The Camp in the Foot-Hills; or, Oscar on Horseback

CHAPTER XVII.

Chapter 172,021 wordsPublic domain

COURSING AND STILL-HUNTING.

Oscar watched the fawn as long as it remained in sight; and was glad to see that the injuries it had inflicted upon itself did not in the least interfere with its running.

When it disappeared from his view, he mounted his horse and turned about, to find the lieutenant sitting motionless in his saddle and looking at him with every expression of astonishment.

“What did you do that for?” he asked, as Oscar came up. “That wasn’t a very bright trick.”

“I couldn’t help it,” was the reply. “He cried so, and seemed to be in such misery.”

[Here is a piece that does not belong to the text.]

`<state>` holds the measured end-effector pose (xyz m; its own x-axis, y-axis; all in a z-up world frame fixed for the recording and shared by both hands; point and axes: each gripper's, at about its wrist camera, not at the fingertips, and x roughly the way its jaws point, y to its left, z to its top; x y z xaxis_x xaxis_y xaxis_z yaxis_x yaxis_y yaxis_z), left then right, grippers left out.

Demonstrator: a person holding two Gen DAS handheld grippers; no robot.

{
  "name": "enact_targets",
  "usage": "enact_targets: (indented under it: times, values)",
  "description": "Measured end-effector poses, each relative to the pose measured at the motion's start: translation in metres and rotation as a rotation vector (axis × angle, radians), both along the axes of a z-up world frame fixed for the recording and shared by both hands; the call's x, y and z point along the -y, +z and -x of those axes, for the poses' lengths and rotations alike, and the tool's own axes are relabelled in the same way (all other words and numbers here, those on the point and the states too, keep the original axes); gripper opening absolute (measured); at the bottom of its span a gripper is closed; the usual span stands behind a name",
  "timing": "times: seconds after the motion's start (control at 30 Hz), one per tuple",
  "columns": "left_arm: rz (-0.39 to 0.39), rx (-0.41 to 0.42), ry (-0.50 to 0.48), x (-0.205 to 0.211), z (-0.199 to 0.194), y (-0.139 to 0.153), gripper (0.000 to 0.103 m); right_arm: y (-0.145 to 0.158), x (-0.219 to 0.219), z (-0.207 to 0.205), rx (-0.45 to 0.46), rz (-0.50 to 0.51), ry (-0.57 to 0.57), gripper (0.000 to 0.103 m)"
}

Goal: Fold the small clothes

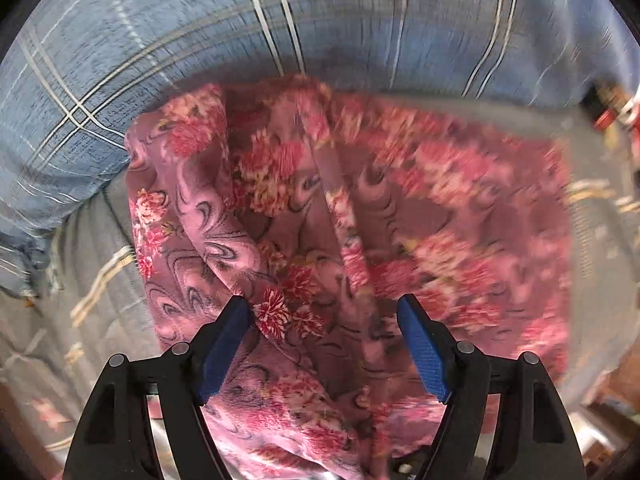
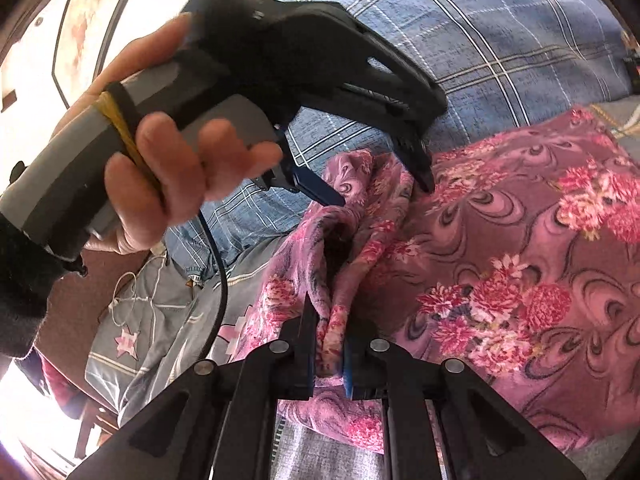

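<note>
Blue plaid bedding [image 1: 120, 40] filled the far side of the bed, with a grey sheet [image 1: 100, 240] nearer me. On it lay the pink floral garment [image 1: 360, 208], the one piece I could see to fold. Its right part lay fairly flat; its left part was bunched into ridges, one fold standing up with a dark hollow under it. No tidy fold showed yet, so I judged the job early: the bunched side still wanted spreading before any halving.

My left hand [image 2: 168, 176] held the left claw [image 1: 324, 312] pointing down over the ridges, jaws spread wide, cloth beneath them but nothing pinched; its pads [image 1: 424, 344] stood clear.

My right claw [image 2: 326, 344] was clamped narrow on a raised pleat at the garment's near edge, holding that cloth fast.
</note>
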<state>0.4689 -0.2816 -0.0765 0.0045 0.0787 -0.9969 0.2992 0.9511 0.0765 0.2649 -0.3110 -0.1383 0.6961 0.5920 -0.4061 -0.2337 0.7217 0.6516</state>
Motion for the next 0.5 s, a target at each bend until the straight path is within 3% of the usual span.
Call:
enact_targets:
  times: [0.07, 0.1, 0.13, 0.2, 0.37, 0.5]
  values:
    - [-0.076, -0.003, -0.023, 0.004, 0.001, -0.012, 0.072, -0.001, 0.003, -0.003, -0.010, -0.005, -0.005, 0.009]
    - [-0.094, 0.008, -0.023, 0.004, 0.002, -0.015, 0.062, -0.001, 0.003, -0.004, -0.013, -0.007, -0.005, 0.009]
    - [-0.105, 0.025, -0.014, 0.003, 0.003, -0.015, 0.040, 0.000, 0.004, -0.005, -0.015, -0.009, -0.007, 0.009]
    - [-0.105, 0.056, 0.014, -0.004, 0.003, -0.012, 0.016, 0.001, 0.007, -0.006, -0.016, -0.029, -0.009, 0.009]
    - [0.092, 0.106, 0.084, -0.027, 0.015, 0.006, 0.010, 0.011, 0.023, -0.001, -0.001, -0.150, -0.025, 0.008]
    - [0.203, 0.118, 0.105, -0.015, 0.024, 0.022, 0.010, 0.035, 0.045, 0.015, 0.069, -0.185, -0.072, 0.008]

“Well, you beat anybody I ever heard of!” exclaimed the young officer, who could scarcely believe his ears. “You come out here on purpose to hunt game, and when you secure as fine a specimen as one can find in a year’s shooting, you must up and let it go because it _cries_!”

The lieutenant shouted out the last word at the top of his voice, and clapped his hands, and waved himself back and forth in the saddle, and laughed until Oscar was obliged to laugh too.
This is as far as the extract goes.